Kubra Khademi

Born 1989 in Afghanistan
Lives and works in Paris, France

UNSW Galleries

The birth giving #4, 2021
mixed media

Sans titre (Hole #1), 2022
gouache on paper

Sans titre (Hole #2), 2022
gouache on paper

Sans titre (Hole #4), 2022
gouache on paper

Courtesy the artist and Galerie Eric Mouchet, Paris

Having grown up in a society where women’s lives have been separated so neatly from those of men, Afghanistani artist Kubra Khademi sees women’s spaces as poetic, liberated worlds trapped within a broader, more brutal one. “If you were to arrive in an Afghan village,” the artist explains, “you would think that the women are so repressed there, but you would be wrong.”

Describing the ease and humour of the discussions between her mother, aunties, and their friends when talking about sex, Khademi’s works are a spirited retaliation against the patriarchal order, adorned with the lyrical and lurid poetry of the 13th-century Sufi mystic and Islamic scholar Rumi.
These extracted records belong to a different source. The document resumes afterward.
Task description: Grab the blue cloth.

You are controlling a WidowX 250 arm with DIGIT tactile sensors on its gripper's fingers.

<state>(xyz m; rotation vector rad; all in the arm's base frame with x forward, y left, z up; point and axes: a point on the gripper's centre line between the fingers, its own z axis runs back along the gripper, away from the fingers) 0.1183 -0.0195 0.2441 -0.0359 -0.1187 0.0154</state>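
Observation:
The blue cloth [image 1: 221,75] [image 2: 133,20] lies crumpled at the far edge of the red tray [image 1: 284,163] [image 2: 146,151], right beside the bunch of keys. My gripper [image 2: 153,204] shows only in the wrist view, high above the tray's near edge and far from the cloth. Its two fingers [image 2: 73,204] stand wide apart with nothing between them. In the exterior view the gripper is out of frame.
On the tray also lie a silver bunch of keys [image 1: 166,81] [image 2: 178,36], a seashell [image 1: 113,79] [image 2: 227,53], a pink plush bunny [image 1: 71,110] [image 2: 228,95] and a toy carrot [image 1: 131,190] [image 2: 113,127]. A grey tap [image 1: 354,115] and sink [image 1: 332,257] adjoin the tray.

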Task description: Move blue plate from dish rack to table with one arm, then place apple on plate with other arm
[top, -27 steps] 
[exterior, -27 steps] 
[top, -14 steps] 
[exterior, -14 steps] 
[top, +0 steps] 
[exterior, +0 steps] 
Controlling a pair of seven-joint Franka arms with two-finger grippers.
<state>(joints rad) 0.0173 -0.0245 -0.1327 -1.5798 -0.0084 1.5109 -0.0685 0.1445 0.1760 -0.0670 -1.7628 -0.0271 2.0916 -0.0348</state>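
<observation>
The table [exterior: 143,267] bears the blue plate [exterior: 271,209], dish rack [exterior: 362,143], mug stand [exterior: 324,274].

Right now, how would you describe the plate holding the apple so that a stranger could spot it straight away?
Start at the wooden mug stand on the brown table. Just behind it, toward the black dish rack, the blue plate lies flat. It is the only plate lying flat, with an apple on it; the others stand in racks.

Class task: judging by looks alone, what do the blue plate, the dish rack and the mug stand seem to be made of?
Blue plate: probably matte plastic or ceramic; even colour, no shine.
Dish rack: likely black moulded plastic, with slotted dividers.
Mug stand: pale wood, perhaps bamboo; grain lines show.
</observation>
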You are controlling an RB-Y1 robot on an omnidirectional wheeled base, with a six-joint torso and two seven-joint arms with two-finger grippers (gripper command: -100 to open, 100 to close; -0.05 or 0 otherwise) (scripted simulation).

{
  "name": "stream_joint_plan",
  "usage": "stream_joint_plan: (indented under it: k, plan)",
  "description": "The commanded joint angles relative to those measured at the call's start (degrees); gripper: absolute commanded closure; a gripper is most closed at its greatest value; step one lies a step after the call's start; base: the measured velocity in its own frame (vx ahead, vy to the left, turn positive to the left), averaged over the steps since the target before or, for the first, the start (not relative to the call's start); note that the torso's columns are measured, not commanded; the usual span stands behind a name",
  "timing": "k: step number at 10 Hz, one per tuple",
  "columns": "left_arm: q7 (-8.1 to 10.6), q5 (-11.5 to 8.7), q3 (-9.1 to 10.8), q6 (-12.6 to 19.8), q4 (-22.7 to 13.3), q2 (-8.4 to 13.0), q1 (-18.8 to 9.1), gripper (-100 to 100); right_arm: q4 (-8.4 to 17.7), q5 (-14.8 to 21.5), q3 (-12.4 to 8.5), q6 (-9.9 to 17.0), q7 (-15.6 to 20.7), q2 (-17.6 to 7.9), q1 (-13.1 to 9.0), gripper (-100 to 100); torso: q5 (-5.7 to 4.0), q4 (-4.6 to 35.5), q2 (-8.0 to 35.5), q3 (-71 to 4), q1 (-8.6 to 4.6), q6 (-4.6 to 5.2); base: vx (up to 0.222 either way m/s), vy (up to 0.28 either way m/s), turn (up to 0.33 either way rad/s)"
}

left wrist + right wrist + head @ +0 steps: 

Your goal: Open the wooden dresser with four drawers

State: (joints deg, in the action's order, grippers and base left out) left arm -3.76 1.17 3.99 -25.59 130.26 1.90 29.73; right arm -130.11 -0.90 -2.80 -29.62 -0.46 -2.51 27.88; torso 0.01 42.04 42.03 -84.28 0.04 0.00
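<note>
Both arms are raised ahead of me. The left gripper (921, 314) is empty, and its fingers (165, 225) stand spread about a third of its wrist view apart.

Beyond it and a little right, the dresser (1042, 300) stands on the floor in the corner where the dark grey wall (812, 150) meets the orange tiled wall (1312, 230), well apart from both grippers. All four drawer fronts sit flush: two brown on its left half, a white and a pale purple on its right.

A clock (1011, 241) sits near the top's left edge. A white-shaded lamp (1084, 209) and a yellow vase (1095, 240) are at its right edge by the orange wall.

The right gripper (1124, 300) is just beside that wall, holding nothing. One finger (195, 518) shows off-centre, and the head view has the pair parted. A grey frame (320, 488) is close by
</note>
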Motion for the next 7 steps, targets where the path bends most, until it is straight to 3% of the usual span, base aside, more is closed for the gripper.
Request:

Erasing men from her gouache works, as they are in the crude and coded conversations held between Afghanistani women, Khademi understands this oral tradition as creating a kind of feminine universe rich in metaphor, satire, and sexuality.

Each figure and naked bottom are unashamedly full-frontal, explicitly mocking the imagined piety and sacredness of women, whom men claim to revere yet continually disregard. Khademi, now based in Paris, is free from the constraints of her youth, and yet inspired by the wisdom of those still held by them, her work appearing both divine and profane.

Kubra Khademi is an Afghan artist and performer. Through her practice, she explores her life as a refugee and as a woman. She studied Fine Arts at Kabul University, before joining Beaconhouse University in Lahore, Pakistan. There, she began creating public performances, a practice she continued on her return to Kabul, in response to a male-dominated society with extreme patriarchal politics. After the execution of her performance known as Armor in 2015, she was forced to flee the country. Taking refuge in France, she obtained French citizenship in 2020. Today, she lives and works in Paris.